Writing using DataStream method


// first. define your data source.
...
...

// second. define igs data sink.
// For access related to permissions, please refer to the access instructions
IgsWriterOptions writerOptions = IgsWriterOptions.builder()
    .streamUrl("jdbc:clickzetta://instance-name.api.singdata.com/default?username=user&password=******&schema=public")
    .withFlushMode(FlushMode.AUTO_FLUSH_BACKGROUND)
    .withMutationBufferMaxNum(3)
    .withMutationBufferLinesNum(10)
    .build();

IgsSink<Row> sink = new IgsSink<>(
    writerOptions,
    IgsTableInfo.from("public", "mock_table"),
    new RowOperationMapper(
        new String[]{"col1", "col2", "col3"},
        WriteOperation.ChangeType.INSERT)
);

// third. add sink to dataStream & execute.
dataStream.addSink(sink).name("mock-igs");
env.execute("Igs Mock Test");

Parameter meanings and settings refer to general configuration options

Usage Restrictions

Currently only supports result tables, does not support source tables and dimension tables

Specific Use Cases

Real-time Data Synchronization: Using Flink CDC to Write MySQL Data into Lakehouse Primary Key Table

Overview

This article details how to use the igs-dynamic-table mode of the Lakehouse flink connector to achieve real-time synchronization of MySQL database change data capture (CDC) logs into the Lakehouse primary key table.
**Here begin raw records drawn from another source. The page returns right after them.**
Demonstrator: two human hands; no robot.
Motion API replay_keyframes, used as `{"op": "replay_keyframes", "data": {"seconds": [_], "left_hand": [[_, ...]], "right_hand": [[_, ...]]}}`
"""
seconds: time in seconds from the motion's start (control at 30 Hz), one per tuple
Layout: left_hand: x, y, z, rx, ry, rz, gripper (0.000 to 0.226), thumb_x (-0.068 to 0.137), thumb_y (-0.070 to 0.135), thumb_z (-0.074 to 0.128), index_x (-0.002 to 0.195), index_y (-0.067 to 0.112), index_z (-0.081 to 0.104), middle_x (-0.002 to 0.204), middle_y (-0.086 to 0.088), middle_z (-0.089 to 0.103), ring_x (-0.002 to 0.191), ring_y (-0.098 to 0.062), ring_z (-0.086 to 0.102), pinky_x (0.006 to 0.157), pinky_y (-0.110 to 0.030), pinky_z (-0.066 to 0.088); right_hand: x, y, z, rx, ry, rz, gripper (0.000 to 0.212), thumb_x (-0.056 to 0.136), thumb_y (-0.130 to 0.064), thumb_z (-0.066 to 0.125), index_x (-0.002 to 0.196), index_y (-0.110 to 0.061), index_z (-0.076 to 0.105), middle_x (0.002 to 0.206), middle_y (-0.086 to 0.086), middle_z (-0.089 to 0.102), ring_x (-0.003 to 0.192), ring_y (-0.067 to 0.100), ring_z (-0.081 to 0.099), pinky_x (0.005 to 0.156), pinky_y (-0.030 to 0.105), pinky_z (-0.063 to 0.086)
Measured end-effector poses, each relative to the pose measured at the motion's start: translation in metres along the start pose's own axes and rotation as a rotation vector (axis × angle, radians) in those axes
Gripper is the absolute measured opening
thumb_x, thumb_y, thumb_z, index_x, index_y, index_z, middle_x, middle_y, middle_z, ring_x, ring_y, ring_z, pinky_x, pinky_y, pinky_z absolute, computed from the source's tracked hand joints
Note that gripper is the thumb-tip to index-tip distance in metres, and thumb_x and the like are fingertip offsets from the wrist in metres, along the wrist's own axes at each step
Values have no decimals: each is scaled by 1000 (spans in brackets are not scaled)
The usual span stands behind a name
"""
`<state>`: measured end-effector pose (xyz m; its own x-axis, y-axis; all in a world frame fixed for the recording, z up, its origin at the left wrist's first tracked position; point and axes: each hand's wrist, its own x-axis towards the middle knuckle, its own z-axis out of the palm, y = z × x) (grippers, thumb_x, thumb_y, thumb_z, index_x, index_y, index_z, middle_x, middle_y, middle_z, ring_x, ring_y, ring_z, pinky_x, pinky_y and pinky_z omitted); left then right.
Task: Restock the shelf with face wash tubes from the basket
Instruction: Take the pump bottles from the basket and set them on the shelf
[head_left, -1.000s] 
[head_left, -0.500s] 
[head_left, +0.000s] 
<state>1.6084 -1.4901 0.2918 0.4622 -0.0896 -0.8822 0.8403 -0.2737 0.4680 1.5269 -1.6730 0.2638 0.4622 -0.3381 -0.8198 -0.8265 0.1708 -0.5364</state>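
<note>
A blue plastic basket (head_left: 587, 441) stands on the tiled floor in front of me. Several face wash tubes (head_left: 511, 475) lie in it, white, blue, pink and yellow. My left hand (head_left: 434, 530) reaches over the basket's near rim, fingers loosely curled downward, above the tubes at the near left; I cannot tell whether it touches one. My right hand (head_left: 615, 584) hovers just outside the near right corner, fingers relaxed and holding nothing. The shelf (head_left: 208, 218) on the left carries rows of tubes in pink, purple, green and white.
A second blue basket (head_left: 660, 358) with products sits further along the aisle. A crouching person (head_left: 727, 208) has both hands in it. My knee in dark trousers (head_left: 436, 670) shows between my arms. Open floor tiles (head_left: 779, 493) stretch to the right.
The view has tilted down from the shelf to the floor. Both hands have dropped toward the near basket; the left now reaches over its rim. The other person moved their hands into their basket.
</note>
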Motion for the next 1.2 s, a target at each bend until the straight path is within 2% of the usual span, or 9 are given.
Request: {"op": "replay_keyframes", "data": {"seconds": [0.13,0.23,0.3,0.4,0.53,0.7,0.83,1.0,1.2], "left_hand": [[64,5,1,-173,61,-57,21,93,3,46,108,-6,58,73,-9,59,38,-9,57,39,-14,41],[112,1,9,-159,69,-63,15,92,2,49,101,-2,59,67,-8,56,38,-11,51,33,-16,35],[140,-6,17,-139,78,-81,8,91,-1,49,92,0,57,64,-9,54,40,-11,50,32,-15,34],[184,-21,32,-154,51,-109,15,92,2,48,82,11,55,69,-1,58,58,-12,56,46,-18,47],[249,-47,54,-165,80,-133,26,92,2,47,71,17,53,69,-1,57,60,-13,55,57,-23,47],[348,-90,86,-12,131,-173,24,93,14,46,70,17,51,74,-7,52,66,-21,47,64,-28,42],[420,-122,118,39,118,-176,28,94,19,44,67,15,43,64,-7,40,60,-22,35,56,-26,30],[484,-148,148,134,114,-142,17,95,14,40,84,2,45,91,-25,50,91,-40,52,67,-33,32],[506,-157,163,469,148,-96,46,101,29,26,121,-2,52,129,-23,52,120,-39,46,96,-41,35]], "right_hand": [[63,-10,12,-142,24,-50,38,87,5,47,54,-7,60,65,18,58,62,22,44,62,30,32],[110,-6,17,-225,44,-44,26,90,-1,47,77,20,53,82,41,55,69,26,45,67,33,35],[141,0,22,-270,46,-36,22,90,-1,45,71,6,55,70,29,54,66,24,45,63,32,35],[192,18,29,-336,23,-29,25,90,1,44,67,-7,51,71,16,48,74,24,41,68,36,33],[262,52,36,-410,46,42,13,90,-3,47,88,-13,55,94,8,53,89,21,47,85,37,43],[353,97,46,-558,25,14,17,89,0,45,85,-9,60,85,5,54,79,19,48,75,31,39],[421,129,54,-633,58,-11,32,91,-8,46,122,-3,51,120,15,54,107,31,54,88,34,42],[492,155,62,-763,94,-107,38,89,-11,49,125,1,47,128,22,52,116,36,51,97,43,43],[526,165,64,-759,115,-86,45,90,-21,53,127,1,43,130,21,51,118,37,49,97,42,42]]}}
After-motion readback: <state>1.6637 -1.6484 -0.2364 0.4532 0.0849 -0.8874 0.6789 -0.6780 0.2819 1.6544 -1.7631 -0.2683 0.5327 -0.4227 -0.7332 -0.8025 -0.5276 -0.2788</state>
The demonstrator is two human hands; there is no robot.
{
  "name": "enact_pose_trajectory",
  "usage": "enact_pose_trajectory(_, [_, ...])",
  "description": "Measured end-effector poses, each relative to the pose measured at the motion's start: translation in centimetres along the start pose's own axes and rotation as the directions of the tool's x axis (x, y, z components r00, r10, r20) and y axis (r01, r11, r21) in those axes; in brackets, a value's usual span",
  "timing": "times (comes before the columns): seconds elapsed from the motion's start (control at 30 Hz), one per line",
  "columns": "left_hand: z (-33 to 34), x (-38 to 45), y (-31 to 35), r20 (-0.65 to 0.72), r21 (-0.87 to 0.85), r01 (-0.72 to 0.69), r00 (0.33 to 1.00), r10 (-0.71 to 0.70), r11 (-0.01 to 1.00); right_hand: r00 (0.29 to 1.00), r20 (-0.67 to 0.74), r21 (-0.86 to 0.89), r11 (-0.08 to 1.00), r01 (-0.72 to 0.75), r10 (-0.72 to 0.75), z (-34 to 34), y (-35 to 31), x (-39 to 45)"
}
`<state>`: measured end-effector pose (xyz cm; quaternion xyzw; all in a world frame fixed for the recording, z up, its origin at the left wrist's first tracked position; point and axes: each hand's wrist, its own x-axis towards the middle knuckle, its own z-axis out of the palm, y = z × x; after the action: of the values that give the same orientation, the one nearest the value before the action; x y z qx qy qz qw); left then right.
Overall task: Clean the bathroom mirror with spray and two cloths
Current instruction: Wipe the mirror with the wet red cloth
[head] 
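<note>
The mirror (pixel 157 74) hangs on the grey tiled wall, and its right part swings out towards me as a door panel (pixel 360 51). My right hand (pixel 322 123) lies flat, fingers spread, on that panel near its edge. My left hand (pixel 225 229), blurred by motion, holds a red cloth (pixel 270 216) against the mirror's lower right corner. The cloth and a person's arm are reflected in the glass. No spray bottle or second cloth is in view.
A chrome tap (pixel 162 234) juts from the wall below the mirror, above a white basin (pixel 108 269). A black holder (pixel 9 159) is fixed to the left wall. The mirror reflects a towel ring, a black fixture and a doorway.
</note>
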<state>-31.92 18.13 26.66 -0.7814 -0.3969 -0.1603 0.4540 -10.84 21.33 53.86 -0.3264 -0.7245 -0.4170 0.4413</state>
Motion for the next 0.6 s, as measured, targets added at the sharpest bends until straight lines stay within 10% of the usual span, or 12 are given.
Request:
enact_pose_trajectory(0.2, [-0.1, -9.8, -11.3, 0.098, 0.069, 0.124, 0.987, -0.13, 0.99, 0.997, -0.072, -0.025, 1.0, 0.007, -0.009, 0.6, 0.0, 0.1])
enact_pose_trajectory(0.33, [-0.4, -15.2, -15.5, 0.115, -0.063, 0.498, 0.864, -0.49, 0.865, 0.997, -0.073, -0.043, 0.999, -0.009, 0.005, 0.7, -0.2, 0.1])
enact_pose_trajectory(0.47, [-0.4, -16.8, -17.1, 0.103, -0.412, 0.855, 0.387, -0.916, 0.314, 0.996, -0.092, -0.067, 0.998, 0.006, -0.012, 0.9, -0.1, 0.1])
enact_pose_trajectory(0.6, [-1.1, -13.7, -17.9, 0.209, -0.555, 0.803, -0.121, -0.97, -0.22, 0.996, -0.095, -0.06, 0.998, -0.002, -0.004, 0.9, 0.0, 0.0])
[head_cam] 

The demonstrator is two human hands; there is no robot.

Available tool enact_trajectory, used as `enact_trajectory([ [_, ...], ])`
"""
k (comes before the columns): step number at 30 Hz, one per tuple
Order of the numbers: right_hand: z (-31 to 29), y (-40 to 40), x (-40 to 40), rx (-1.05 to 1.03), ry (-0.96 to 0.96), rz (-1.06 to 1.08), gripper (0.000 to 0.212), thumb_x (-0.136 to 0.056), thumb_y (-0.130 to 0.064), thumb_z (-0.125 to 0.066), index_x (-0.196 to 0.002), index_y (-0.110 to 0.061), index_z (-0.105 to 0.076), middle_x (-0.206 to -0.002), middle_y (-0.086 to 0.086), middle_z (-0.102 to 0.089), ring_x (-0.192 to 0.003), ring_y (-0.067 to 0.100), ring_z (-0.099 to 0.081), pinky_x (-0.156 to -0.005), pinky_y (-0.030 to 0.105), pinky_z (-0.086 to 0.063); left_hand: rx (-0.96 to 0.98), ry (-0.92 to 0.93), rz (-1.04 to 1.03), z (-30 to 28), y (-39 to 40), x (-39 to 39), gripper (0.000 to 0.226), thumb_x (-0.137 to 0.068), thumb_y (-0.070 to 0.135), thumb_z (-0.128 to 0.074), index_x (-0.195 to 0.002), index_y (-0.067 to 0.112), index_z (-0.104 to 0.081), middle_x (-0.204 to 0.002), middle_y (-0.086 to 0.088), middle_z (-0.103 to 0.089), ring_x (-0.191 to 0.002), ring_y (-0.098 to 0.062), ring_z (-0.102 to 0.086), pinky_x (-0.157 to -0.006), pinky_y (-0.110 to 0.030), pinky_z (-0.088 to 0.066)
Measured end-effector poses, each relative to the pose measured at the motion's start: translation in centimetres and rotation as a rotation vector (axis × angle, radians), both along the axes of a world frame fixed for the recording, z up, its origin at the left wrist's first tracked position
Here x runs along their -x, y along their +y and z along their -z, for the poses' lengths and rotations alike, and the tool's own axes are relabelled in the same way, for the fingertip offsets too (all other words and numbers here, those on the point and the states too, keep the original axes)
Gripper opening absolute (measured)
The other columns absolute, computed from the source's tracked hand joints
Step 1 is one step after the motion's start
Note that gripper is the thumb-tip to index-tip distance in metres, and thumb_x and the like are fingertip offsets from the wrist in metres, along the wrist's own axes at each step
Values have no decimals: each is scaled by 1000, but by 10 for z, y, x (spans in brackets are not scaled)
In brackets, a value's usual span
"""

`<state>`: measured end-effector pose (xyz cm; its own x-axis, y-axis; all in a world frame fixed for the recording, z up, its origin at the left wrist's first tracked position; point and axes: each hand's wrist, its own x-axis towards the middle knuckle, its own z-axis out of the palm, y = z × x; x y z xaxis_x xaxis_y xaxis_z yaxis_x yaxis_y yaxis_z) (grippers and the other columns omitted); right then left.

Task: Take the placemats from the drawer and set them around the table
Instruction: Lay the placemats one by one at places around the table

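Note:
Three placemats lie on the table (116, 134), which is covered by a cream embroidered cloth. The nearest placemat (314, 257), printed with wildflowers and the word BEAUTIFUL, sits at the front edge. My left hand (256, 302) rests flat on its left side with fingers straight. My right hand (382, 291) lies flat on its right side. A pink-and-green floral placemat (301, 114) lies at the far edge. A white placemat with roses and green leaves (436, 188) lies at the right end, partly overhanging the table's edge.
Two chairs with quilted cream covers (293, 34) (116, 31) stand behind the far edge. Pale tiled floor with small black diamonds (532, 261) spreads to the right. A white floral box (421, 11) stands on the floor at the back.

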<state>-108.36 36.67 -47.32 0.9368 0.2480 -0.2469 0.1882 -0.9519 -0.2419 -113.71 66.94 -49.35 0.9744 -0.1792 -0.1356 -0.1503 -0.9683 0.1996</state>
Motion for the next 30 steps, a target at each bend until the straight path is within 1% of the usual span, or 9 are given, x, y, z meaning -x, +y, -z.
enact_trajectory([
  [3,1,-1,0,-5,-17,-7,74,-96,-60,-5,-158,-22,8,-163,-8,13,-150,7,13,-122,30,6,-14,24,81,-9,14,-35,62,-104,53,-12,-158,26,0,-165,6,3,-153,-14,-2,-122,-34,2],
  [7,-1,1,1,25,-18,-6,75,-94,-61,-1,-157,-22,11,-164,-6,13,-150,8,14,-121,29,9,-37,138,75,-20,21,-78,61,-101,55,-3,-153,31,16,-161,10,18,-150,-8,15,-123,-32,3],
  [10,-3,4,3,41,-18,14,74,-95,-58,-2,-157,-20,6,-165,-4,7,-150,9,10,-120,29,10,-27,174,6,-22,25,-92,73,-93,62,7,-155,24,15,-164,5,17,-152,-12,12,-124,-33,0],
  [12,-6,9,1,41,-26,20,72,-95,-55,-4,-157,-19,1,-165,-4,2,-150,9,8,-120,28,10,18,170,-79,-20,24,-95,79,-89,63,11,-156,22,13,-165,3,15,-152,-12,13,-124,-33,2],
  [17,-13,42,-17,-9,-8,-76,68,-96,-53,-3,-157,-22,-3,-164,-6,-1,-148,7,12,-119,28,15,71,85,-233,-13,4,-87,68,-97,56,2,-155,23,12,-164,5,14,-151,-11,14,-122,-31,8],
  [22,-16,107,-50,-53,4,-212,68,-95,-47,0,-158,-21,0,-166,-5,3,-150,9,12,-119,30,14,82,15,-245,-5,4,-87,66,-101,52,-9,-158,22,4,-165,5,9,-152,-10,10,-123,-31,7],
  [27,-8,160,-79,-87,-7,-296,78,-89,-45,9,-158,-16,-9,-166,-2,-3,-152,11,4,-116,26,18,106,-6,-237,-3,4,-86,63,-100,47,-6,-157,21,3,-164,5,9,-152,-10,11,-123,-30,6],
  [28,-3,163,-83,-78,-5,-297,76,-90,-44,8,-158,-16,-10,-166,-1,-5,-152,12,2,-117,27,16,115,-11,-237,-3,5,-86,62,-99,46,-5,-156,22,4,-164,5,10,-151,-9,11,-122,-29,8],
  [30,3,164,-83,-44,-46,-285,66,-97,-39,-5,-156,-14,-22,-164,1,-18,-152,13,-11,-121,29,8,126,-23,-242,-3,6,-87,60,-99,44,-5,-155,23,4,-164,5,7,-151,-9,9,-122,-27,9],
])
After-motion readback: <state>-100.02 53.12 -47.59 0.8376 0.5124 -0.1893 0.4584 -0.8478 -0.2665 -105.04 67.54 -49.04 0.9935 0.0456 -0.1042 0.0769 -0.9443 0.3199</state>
In igs-dynamic-table mode, the data in the Lakehouse primary key column can be automatically updated to ensure data consistency and real-time performance.

STEP 1: Environment Preparation

Use IntelliJ IDEA as the development tool, and have Flink programming capabilities.
Obtain Lakehouse connection information, which can be viewed in Lakehouse Studio management -> workspace, and replace the jdbc protocol with igs. Modify as follows
Preview


igs:clickzetta://6861c888.cn-shanghai-alicloud.api.singdata.com/quickstart_ws?username=xxx&password=xxx&schema=public

Locally set up Mysql database

Download the FLink Connector package provided by Lakehouse (currently supported and provided by Lakehouse for download). Once downloaded, add the jar to the local maven repository for easy reference and packaging in maven projects.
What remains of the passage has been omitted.